Cardin serves on the Senate's Small Business and Entrepreneurship Committee. After he was first elected to the Senate in 2006, Cardin said he was the only freshman senator who volunteered for that committee.
Bus tour of Main Street
After lunch, Cardin, Moe, state Del. Barbara Frush, all five Laurel City Council members and a few others boarded a bus to Main Street, where they visited longtime businesses Rainbow Florist and Delectables and the Laurel Meat Market.
On the ride, former Anne Arundel County Executive and Central Maryland Regional Transit board member Janet Owens talked about CMRT's services, which include the Connect-A-Ride routes that run through Laurel.

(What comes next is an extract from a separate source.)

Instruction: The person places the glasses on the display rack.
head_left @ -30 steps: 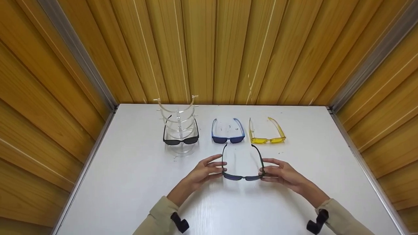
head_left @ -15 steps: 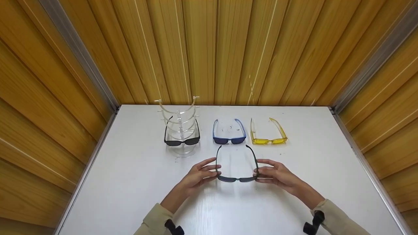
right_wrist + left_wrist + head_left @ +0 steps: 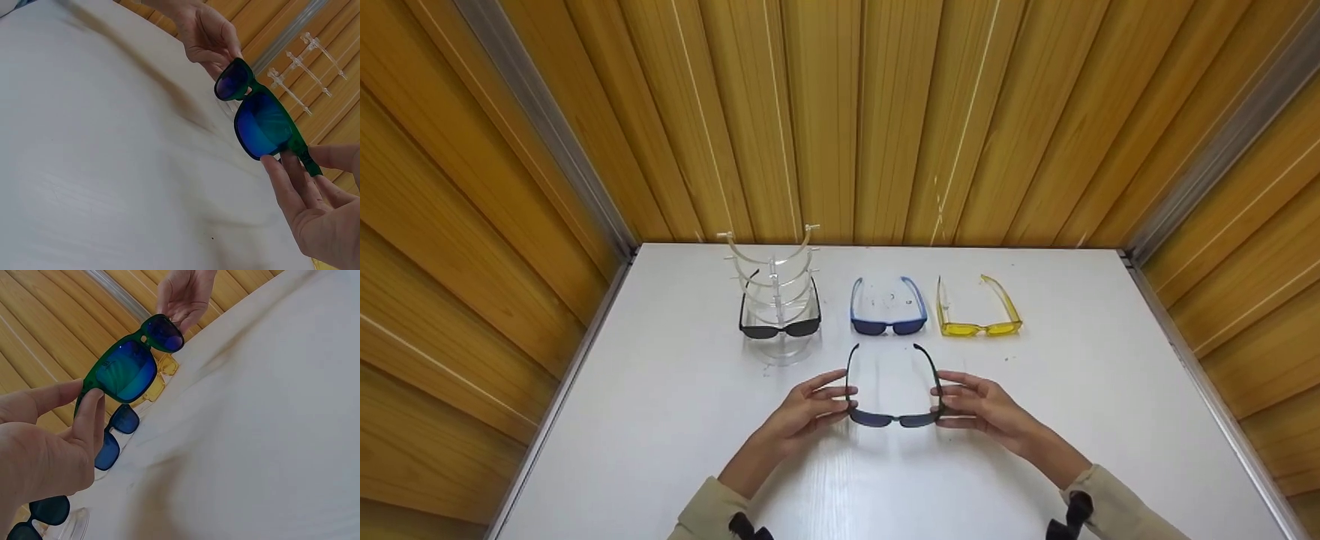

When Cardin asked how CMRT's finances were doing, CMRT interim president and CEO Beverly Walenga said the company relies mostly on state and local government subsidies (80 percent). The rest (20 percent) of CMRT's funding comes from advertising sales and fares, which have gone up in recent years.
"It's not really a public subsidy because you're saving us money," Cardin said. "This really is in the public interest."
At Rainbow Florist, owner Debbie Zook told Cardin business is down and therefore so are the number of employees who work at the store. She said she had 22 employees six years ago; now she has eight.
"I don't want to let anyone go, but we struggle," she said.
Business in the past two years has been particularly tough, Zook said.
One of the problems, she noted, is people often go online to buy flowers. And while those sites turn to the local florist to do the work, the florist gets about one-fourth less from each order than they would get if the customer ordered directly from the store.
Cardin said he would like to see more regulations that require more consumer awareness about those facts.
"We need you here," he told Zook. "This is the strength of the community, the strength of Laurel."